A more cynical creature than Mr Craft would have been disappointed, but Mr Craft understood the intricate pattern of Creation. He understood humble birth led to spiritual and philosophical enrichment, and eventually...
Well, “eventually” was the whole point of course, “eventually” was why Mr Craft’s boots were filled with mud and his hair was plastered across his mahogany brow.
‘Shepherds, Mr Grace,’ he commented, climbing down from the cart.
Mr Grace nodded minutely, his empty eye sockets sinking into his doughy white face. ‘Inevitable,’ he sighed.
Mr Craft stepped up to the grey and brown structure, momentarily considered knocking on the reed screen, and then simply stepped inside.
The room – to call it a house would be a gross exaggeration – was dimly lit by yellow candlelight, and was filled with a stench of manure so thick that Mr Craft was certain he could chew the air. Mr Craft found himself looking into the baleful brown eyes of a cow. A sheep, and then a large rat pressed against his calf.
‘Can we help you, sir?’ a man’s voice, Mr Craft wasn’t surprised. The woman, he knew, would be silent and pious, and probably no older than fourteen. He always chose the mothers very carefully.
‘Stars,’ Mr Craft said. He looked up, and through the patched and rotten ceiling he saw nothing but iron cloud. ‘What do you make of clouds, humans?’
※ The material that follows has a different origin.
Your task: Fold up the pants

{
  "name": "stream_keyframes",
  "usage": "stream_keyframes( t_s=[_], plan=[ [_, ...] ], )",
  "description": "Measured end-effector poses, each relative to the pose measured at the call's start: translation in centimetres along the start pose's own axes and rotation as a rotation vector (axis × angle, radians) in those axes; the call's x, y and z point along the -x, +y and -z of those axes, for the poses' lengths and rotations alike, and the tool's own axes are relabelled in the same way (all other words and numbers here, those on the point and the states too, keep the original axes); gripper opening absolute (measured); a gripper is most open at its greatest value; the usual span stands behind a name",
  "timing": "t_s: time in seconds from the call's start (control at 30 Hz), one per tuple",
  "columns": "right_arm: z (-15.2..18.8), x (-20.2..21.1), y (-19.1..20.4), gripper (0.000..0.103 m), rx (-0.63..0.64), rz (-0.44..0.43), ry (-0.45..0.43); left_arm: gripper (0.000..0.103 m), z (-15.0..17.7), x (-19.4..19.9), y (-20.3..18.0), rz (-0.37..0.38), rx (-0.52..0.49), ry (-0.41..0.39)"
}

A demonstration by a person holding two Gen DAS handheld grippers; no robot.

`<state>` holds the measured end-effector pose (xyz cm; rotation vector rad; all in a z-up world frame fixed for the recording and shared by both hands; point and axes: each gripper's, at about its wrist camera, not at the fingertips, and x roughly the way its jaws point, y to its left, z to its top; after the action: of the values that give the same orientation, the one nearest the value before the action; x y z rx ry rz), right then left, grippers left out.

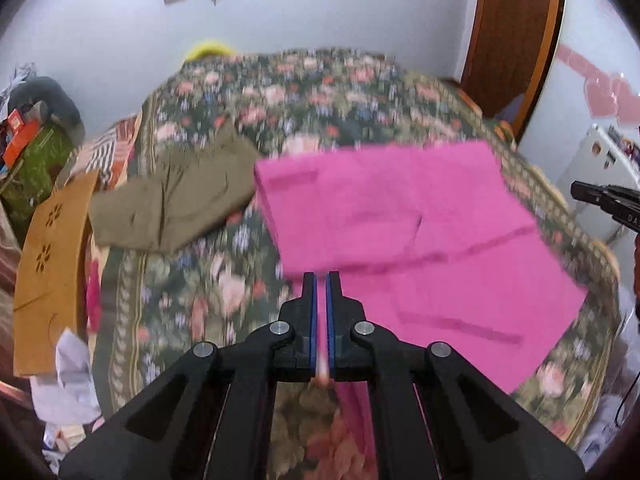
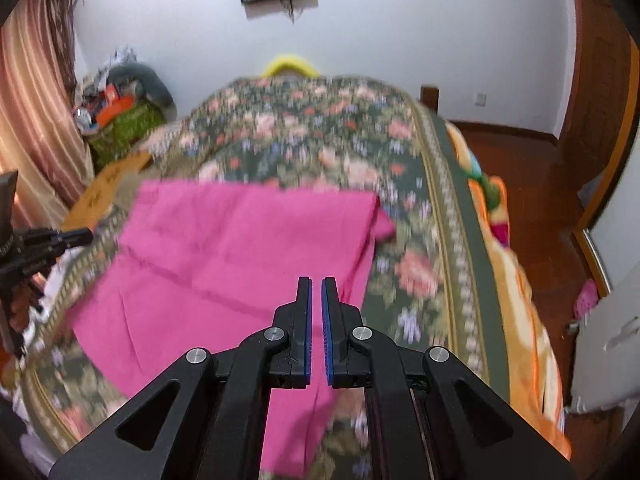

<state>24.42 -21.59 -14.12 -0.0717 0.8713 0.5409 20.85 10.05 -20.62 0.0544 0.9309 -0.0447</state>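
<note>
Bright pink pants (image 1: 400, 220) lie spread across the floral bedspread (image 1: 312, 88), with a fold line running over them. My left gripper (image 1: 321, 280) is shut at their near left edge, and a strip of pink cloth runs between its blue pads and hangs below. In the right wrist view the pink pants (image 2: 240, 248) fill the middle. My right gripper (image 2: 316, 284) is shut on their near edge, with cloth drooping under it. Each gripper shows at the edge of the other's view: the right gripper (image 1: 600, 196) and the left gripper (image 2: 60, 236).
Olive-green pants (image 1: 172, 204) lie crumpled on the bed left of the pink ones. A brown cardboard piece (image 1: 52, 264) leans at the bed's left side, with clutter (image 1: 24, 132) behind it. An orange blanket (image 2: 520, 280) hangs off the right edge above the wooden floor (image 2: 540, 168).
</note>
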Motion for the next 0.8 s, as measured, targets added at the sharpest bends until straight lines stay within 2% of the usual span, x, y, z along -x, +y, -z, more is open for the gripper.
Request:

The shepherd did not reply. The silence that followed was broken by the sound of Mr Craft drawing his sword from its silver scabbard, and the low whine of the newborn baby.

2.

Eddie Halcyon was the sort of bloke who seemed to inevitably collect nicknames. He had many at the orphanage when he was a kid – Teddy Edward, Teddy Have a Poo, and Thick Ed were just three of the more pleasant. His foster mum, Tracy, had called him “Bear” and he had rather hoped this name would stick, but it never did. He just didn’t look like a “Bear”, he had long ago accepted. Halcyon’s friends called him “The Ghost” and occasionally “Captain Kirk” due to his habit of suddenly disappearing half way through a night out.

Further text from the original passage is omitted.